Co prawda podobny test dla dziennikarzy obowiązuje w Chinach od 2020 r., jednak nowy egzamin ma mieć szerszy zakres. Egzamin ma być przeprowadzony przez Ministerstwo Zasobów Ludzkich, które również będzie wskazywało, kto może podejść do testu. Możliwość zdobycia "certyfikatu dziennikarza" zostanie odebrana tym, którzy w przeszłości wykazywali "niezdrowe praktyki w zbieraniu i redagowaniu wiadomości".
Partia jest o tyle litościwa, że przygotowała bank pytań i odpowiedzi, które trzeba będzie wykuć przed egzaminem.

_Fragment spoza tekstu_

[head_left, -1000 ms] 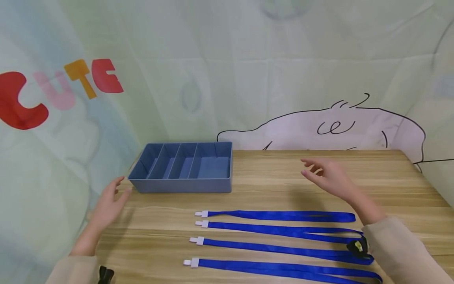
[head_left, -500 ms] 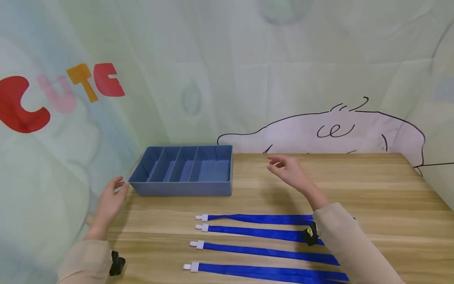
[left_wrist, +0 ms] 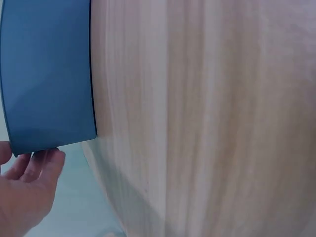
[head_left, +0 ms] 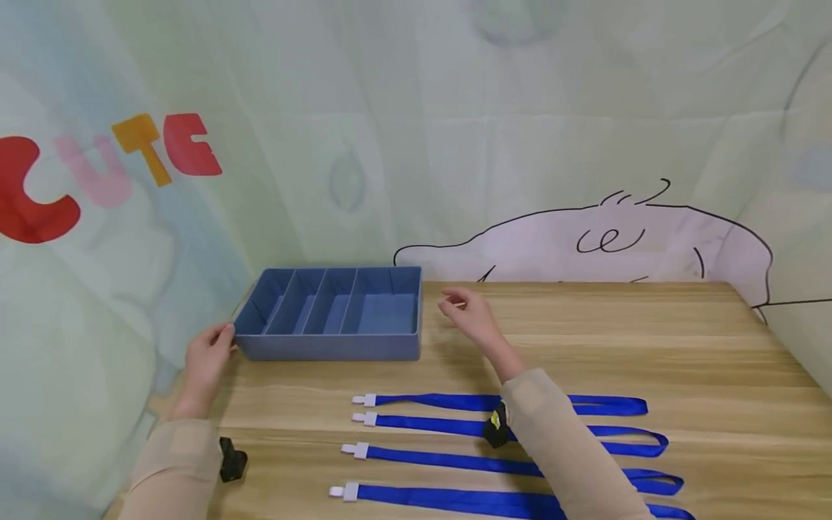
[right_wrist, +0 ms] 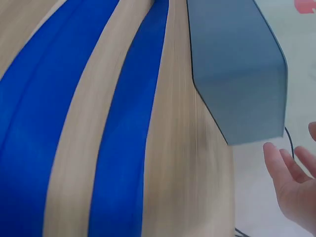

Dalsza część artykułu pod materiałem wideo.
Egzaminy są obowiązkowe zarówno dla początkujących dziennikarzy, jak i tych, którzy pracują w branży od lat. Obecne legitymacje prasowe dziennikarzy zostaną unieważnione, jeśli ci ostatni nie zdadzą egzaminu, co oznacza, że będą musieli odejść z zawodu.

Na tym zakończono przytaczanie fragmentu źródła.